Growth in the value of banknotes in circulation has been broadly steady at around 6 per cent per annum for more than a decade.1 Currently, the total value of banknotes in circulation is around $74 billion (Graph 1). Growth is evident in all denominations, although growth in demand for the higher denominations has generally outpaced that of the lower denominations over the past 10 years.

At the same time, evidence from the Reserve Bank’s triennial Consumer Payments Survey (CPS) indicates that the share of payments (by number) made with cash has fallen substantially over the same period.3 In 2007, around 70 per cent of consumer payments were made with cash. This fell to around 37 per cent in 2016 (Graph 2)…

The size of the economy is the most important driver of banknote demand, with a 1 per cent increase in nominal GDP associated with a 1 per cent increase in cash demand over the long term. While an increase in nominal GDP raises demand for all denominations, its impact is greatest on the higher denominations. Nominal GDP simultaneously captures the effect of population growth, inflation and real income growth, which suggests that these factors are important drivers of cash demand. In fact, these three factors can explain much of the growth in circulation over the past 10 years…

Compared with the total value of banknotes in circulation, the income adjusted real value of banknotes per capita in circulation has increased quite slowly over the past 10 years: around 1 per cent per annum, on average. This suggests that the value of banknotes in circulation has grown broadly in line with the Australian economy. Nevertheless, even this may seem surprising given the extent of the shift away from cash as a payment method indicated by the CPS…

The CPS data can be used to calculate each payment method’s share of total payments by value (Graph 4). Cash payments comprise a smaller share of total payments when measured by value than by number. This is because cash is more commonly used in low-value payments. The share of cash payments by value has fallen since 2007, but was stable between 2013 and 2016 at around 18 per cent.

… total cash payments made by Australian consumers is estimated to have fallen by around one-quarter between 2007 and 2016 (Table 1).5 Importantly, because total payments have increased – due to factors such as population, inflation and income growth – the fall in the total value of cash payments has not been as large as what is suggested by the changing share of cash payments, which declined by more than half.

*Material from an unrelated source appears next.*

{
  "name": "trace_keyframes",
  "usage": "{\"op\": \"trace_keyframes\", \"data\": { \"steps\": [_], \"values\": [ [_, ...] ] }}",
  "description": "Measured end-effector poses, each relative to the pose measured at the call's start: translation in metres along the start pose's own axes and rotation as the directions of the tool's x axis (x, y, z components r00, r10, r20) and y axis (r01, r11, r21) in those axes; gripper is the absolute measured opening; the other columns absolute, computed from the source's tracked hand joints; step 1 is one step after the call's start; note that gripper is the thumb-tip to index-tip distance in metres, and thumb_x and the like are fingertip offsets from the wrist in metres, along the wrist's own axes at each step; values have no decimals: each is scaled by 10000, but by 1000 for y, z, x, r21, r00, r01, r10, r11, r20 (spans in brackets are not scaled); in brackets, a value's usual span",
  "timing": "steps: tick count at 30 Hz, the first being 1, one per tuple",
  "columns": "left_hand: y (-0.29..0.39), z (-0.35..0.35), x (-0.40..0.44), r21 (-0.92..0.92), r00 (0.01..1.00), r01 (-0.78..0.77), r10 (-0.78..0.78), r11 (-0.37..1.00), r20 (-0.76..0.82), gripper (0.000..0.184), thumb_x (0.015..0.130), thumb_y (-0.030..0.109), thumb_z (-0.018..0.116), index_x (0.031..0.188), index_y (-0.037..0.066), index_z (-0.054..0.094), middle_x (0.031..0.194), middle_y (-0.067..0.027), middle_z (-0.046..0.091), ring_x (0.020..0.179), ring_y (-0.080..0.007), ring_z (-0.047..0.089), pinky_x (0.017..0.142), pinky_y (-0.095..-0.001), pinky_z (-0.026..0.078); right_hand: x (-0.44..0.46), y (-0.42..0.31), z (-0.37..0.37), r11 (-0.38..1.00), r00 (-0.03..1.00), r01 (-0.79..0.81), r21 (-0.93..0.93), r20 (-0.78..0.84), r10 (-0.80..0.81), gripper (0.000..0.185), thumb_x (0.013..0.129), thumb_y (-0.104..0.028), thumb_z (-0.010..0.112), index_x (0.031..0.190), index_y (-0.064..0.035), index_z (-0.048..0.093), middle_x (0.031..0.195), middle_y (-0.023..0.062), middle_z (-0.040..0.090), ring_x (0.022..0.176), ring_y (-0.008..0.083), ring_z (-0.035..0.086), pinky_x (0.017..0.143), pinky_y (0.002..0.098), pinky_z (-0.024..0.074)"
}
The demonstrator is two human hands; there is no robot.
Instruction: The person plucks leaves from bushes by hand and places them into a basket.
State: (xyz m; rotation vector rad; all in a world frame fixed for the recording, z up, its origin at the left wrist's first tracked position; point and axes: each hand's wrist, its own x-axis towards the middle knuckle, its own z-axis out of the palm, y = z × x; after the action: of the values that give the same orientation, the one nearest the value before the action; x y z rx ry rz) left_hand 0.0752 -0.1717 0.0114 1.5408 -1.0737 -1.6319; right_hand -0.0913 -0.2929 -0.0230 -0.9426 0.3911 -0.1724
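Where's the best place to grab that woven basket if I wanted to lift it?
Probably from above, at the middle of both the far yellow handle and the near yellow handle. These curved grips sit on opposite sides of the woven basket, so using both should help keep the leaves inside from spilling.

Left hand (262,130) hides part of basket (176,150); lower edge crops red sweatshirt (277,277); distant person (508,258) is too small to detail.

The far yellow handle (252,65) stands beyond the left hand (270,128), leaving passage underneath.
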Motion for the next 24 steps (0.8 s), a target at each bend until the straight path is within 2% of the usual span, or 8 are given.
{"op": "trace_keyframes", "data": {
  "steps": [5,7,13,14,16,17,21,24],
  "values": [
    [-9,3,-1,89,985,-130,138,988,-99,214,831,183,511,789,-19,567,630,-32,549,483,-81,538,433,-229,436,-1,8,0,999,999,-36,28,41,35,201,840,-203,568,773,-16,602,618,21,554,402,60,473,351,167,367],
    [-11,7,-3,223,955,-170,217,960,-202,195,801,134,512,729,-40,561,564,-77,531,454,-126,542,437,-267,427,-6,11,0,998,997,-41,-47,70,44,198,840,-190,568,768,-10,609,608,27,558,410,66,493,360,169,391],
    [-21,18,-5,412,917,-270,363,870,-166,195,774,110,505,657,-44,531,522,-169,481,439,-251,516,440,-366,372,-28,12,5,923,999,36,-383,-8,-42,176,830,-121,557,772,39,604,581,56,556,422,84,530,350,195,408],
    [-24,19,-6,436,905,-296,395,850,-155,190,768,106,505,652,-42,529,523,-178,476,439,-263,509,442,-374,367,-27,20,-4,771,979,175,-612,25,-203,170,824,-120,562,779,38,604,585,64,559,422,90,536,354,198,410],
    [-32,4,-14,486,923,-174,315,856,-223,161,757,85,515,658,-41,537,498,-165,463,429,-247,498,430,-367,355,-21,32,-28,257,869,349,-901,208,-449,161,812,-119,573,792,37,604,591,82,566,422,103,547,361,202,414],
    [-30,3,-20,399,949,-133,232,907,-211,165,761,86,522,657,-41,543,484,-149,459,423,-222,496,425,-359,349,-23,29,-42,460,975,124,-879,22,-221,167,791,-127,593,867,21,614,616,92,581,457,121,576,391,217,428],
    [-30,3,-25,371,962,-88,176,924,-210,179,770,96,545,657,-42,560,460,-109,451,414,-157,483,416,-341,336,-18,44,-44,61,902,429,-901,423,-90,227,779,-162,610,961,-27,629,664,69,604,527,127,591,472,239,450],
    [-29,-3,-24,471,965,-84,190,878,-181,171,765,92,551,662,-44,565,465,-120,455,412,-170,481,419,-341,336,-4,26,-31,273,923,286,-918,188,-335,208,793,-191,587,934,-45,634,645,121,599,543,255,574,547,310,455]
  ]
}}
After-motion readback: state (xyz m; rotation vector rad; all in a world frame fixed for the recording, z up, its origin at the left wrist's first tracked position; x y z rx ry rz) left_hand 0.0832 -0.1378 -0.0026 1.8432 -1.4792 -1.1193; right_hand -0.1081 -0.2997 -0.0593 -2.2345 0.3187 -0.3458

…the CPS does not cover cash use by businesses, nor is it likely to fully capture the use of cash in the shadow economy (e.g. to avoid reporting income to the authorities or to finance illicit activities). Another important source of cash demand not captured by the CPS comes from overseas.

… a 10 per cent depreciation in the value of the Australian dollar (relative to the US dollar) is associated with a cumulative increase in $100 banknote demand of around 1 per cent over a three-month period…

The rising stock of banknotes in circulation alongside declining cash payments suggests that the velocity of cash has fallen over the past 10 years. That is, each banknote in circulation is being used in fewer transactions now than in the past…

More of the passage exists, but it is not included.